Twenty of the 177 rappers who participated in an iconic group photograph taken in Harlem by Parks in 1998 gathered for an awards dinner. They included Fab 5 Freddy, Slick Rick, Rah Digga, Kid Capri and Grandmaster Caz.
Also honored were Kareem Abdul-Jabbar, the athlete; Raf Simons, the designer; Carol Sutton Lewis and William M. Lewis Jr., the philanthropists; Kehinde Wiley, the artist; and Chelsea Clinton.
They mingled with musicians and other cultural figures like Alicia Keys, Kaseem Dean, Deborah Harry, Kerby Jean-Raymond and David Chang; Peter W. Kunhardt Jr., the foundation’s executive director; as well as money types like Douglas Durst, Sarah Arison, Sandra Brant, Judy and Leonard Lauder, and Alexander Soros.
Parks, who died in 2006 at 93, was a renaissance figure in African-American culture, said Mr. Wiley, who painted President Barack Obama’s White House portrait. “He created a type of black aesthetic, of empathy and being able to find race in dark places, and to be able to see America for who she truly is,” he said. “He was able to be both the sincere auteur and the trickster at once.”
Parks was also a noted Casanova, having divorced three times before dating Gloria Vanderbilt and Candace Bushnell (at least, according to her).
“I wanted to be wife No. 4,” said Carol Jenkins, the co-president of the Equal Rights Amendment Coalition, referring to when she was a TV reporter for WNBC in the 1980s. “I had a huge crush on him, so I called him up and asked him to be my date for an event I was M.C.-ing at the Plaza Hotel.”
It was the perfect night, until she broke a heel. “Gentleman that he was, he tries to hammer the heel, with the knife from the table, back on,” Ms. Jenkins said, laughing. “Eventually the manager found me another pair of shoes. I think he took them from one of the workers.”
Unfortunately, there was no second date.
Back to Barbary Lane
The gender-progressive cast of a new iteration of “Armistead Maupin’s Tales of the City,” created for Netflix, celebrated at a premiere party Monday night at Metrograph on the Lower East Side. The cast includes more racial and L.G.B.T.Q. diversity than previous installments, which mostly featured white, cisgender and (sacrilege!) straight actors.
This “is important because it’s telling beautiful human stories about connection and pain and joy, and the representation it’s offering for the L.G.B.T.Q. community is crucial,” said Ellen Page, who plays a new character in the fourth TV adaptation of the long-running book series about queer life in San Francisco.
She was joined by Olympia Dukakis, Laura Linney and Paul Gross, who reprise characters they originated in the first series, in 1994. Other new additions include Zosia Mamet, Charlie Barnett, May Hong, Murray Bartlett and Garcia, a gender-queer actor who supports using the pronoun they for everyone.
“Wouldn’t that be easier?” Garcia said. “If we try to start making our language more inclusive, instead of exclusive.
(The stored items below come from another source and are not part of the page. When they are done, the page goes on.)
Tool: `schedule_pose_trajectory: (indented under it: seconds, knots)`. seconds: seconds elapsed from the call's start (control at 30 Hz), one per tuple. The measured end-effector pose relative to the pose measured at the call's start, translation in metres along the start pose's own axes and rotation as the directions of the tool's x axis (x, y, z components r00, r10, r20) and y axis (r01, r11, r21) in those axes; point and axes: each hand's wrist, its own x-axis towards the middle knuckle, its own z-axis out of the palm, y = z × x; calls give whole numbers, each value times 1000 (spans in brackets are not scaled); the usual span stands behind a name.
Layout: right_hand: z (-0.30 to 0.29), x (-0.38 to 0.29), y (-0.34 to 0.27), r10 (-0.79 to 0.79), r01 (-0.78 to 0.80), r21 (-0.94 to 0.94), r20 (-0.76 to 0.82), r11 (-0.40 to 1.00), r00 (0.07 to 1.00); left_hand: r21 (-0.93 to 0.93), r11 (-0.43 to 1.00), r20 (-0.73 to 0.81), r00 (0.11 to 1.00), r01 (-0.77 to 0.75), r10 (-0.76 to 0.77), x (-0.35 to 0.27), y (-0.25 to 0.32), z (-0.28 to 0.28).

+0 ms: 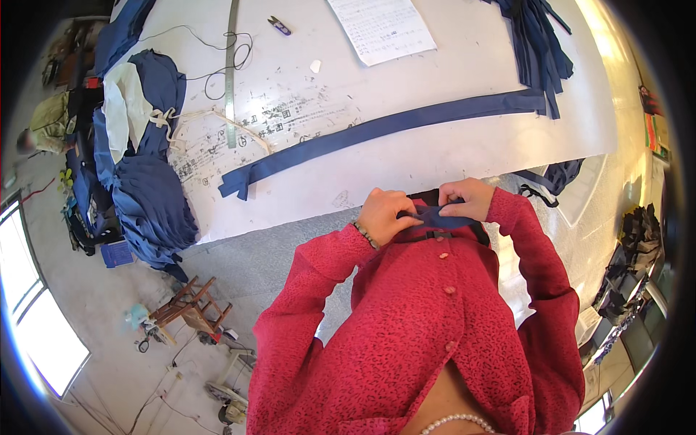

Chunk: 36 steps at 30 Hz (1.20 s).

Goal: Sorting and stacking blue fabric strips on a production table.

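Note:
Close to my waist, my left hand (385, 215) and my right hand (466, 200) pinch a short piece of navy fabric (437, 217) between thumbs and fingers. The piece stretches between the two hands, partly covered by my fingers. Beyond it, a long folded navy fabric strip (380, 126) runs across the white table (413, 163) at a slant. Its left end is forked, and its right end reaches under or against a bundle of navy strips (535, 49).
Piled navy garments (152, 190) with white cloth lie at the table's left. A metal ruler (230, 81), thread snips (279, 25) and a sheet of paper with writing (383, 30) rest farther back. Below left stands a wooden stool (196, 307). Another person (50, 122) is at far left.

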Motion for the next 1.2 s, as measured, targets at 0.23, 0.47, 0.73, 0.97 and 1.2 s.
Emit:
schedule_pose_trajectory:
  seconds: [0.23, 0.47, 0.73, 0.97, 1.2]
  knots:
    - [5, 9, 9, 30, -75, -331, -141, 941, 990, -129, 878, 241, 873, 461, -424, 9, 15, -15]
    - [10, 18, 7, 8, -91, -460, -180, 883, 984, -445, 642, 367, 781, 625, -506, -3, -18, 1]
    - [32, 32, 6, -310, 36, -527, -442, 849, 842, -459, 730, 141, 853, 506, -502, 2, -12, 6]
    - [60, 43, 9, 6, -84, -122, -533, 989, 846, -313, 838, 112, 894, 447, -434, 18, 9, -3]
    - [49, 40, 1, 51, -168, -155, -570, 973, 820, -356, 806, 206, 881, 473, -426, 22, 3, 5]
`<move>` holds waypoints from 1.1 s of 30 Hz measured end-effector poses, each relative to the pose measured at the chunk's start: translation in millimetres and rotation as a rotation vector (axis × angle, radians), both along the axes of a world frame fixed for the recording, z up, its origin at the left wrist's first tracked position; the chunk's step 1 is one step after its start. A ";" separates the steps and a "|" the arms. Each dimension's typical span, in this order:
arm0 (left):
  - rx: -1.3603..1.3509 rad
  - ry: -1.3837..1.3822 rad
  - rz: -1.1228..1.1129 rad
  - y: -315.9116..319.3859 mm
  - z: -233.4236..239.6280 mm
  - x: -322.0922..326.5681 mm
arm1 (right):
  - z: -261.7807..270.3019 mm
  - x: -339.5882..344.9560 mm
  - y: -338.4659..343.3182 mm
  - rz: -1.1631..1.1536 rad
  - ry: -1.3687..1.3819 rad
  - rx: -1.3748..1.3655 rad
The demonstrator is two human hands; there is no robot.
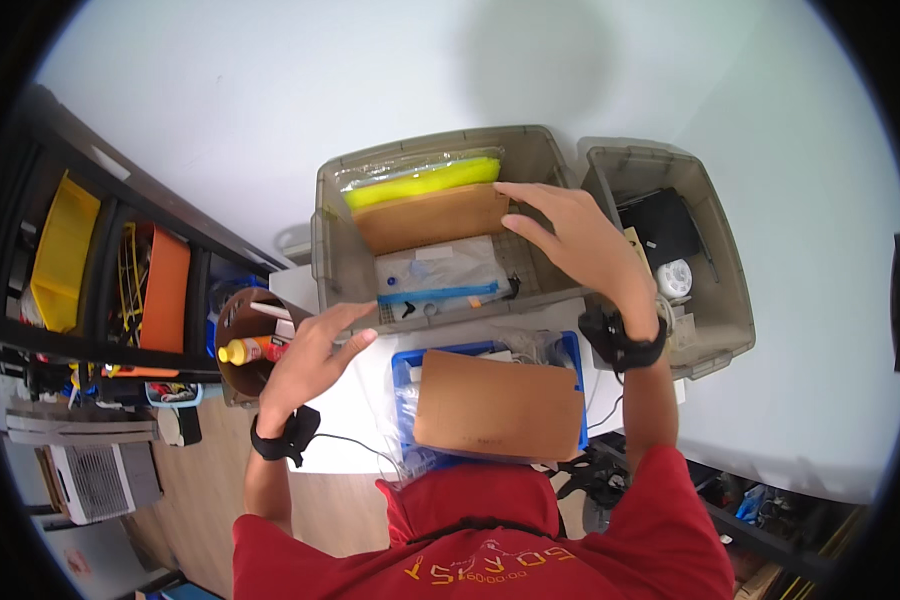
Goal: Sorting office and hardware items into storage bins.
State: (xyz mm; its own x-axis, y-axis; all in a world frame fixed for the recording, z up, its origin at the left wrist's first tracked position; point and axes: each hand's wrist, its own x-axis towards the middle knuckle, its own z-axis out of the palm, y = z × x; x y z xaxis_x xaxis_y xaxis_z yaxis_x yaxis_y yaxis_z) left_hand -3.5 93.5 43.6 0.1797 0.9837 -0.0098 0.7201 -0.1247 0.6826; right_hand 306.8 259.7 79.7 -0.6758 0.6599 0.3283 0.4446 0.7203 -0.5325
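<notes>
Before me stands a grey translucent plastic bin (439,324). In it a brown cardboard piece (435,217) leans upright against a bright yellow item (427,182) in clear wrapping. A clear zip bag with a blue slider strip (450,270) lies on the bin's floor. My right hand (581,236) reaches over the bin with thumb and fingers apart, fingertips by the cardboard's upper right corner; contact cannot be told. My left hand (311,364) is at the bin's front left corner, fingers spread and holding nothing. Both wrists wear black straps.
A blue tray (579,349) on the white table (334,442) carries a flat brown cardboard box (499,405) and plastic bags. Right is a second grey bin (735,300) with a black pouch (660,225). Left, a brown bin (232,315) holds a yellow-capped bottle (251,349), beside shelving (109,262).
</notes>
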 end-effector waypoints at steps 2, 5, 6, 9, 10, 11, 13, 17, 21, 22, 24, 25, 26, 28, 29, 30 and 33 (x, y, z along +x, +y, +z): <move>-0.033 -0.007 0.019 -24.7 -23.0 13.8 | 3.8 19.1 -34.6 -0.096 0.004 -0.006; -0.042 -0.002 0.046 -53.1 -50.1 39.7 | -8.3 50.9 -80.4 -0.180 0.023 -0.113; -0.054 0.020 0.060 -60.7 -58.5 46.2 | -8.9 59.8 -96.4 -0.213 0.007 -0.203; -0.126 0.021 0.070 -78.6 -81.4 58.2 | -41.2 91.1 -130.6 -0.253 0.012 -0.234; -0.140 0.012 0.098 -82.4 -86.2 62.1 | -49.5 97.3 -142.0 -0.294 0.090 -0.308; -0.132 0.052 0.134 -85.0 -89.1 68.2 | -63.3 105.6 -151.4 -0.299 0.077 -0.329; -0.153 0.187 0.140 -90.2 -104.0 77.9 | -100.7 124.2 -170.4 -0.445 0.163 -0.480; -0.355 0.169 0.187 -90.2 -165.3 89.6 | -182.8 159.5 -200.8 -0.571 -0.095 -0.527; -0.404 0.177 0.188 -92.2 -244.8 91.4 | -247.3 175.5 -223.6 -0.593 -0.219 -0.617; -0.504 0.150 0.165 -89.2 -253.7 90.2 | -253.5 174.9 -226.5 -0.614 -0.201 -0.647; -0.636 0.166 0.119 -84.9 -258.7 96.4 | -270.0 178.5 -228.8 -0.655 -0.196 -0.714; -0.636 0.168 0.108 -86.4 -263.5 97.2 | -285.8 184.0 -231.3 -0.667 -0.194 -0.715; -0.564 0.115 0.156 -88.2 -267.2 96.5 | -301.4 188.5 -233.7 -0.658 -0.189 -0.669; -0.498 0.062 0.210 -91.4 -266.8 97.3 | -301.3 186.2 -234.6 -0.641 -0.186 -0.627; -0.538 0.041 0.255 -90.9 -266.0 96.3 | -300.5 185.5 -236.0 -0.639 -0.137 -0.656; -0.579 0.018 0.303 -91.4 -263.9 96.4 | -292.6 181.3 -235.9 -0.633 -0.090 -0.684; -0.553 0.068 0.331 -92.1 -259.4 101.5 | -268.9 174.8 -234.1 -0.652 -0.089 -0.751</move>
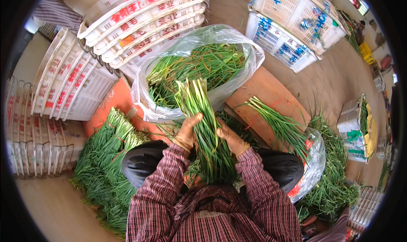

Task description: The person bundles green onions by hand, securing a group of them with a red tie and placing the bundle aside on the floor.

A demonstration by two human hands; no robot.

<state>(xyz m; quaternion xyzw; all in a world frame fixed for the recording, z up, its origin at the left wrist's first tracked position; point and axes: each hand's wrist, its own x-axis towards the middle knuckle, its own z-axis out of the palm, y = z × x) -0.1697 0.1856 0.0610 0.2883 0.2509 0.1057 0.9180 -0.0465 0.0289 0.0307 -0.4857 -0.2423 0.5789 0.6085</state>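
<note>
Between my knees, a thick bunch of green Chinese chives (206, 131) stands with its pale cut ends pointing away from me. My left hand (187, 131) grips it from the left, thumb up along the stems, and my right hand (231, 137) clasps its right side. Beyond my hands lies a clear plastic bag (254, 51) holding loose chives (203, 62) with some brown blades. To the right, a smaller bundle of chives (276, 121) rests on a wooden board (270, 86), with a thin red tie near it. Tied chive bunches (105, 165) are piled at my left.
Stacked white plastic crates (152, 16) rise at the upper left, more crates (73, 80) below them. Two white boxes (283, 42) stand at the upper right. Loose greens (330, 178) lie at the right beside a plastic bag with red ties (313, 165). Another box (353, 131) stands farther right.
</note>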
The binary separates us in more ways than one.”
Joining the cast over a buffet of roast chicken and vegetables were Lauren Morelli, the showrunner, and her wife, Samira Wiley (a star of “Orange Is the New Black”), as well as Ben McKenzie and his wife, Morena Baccarin, who both star on “Gotham.”
Although the new series is set in the present day, it’s hard not to notice that the characters, who supposedly met in 1976, have aged only about 25 years. “I’ve been saying the subtitle for this series should be ‘Don’t do the math,’” said Alan Poul, the director of the show.
Other inconvenient realities, like the class tensions of present-day San Francisco, are also left out. “We made a conscious choice not to make this series about ‘Tech people are evil,’” Mr. Poul said.
He looked sideways on the red carpet before adding: “And not because we’re working for Netflix.”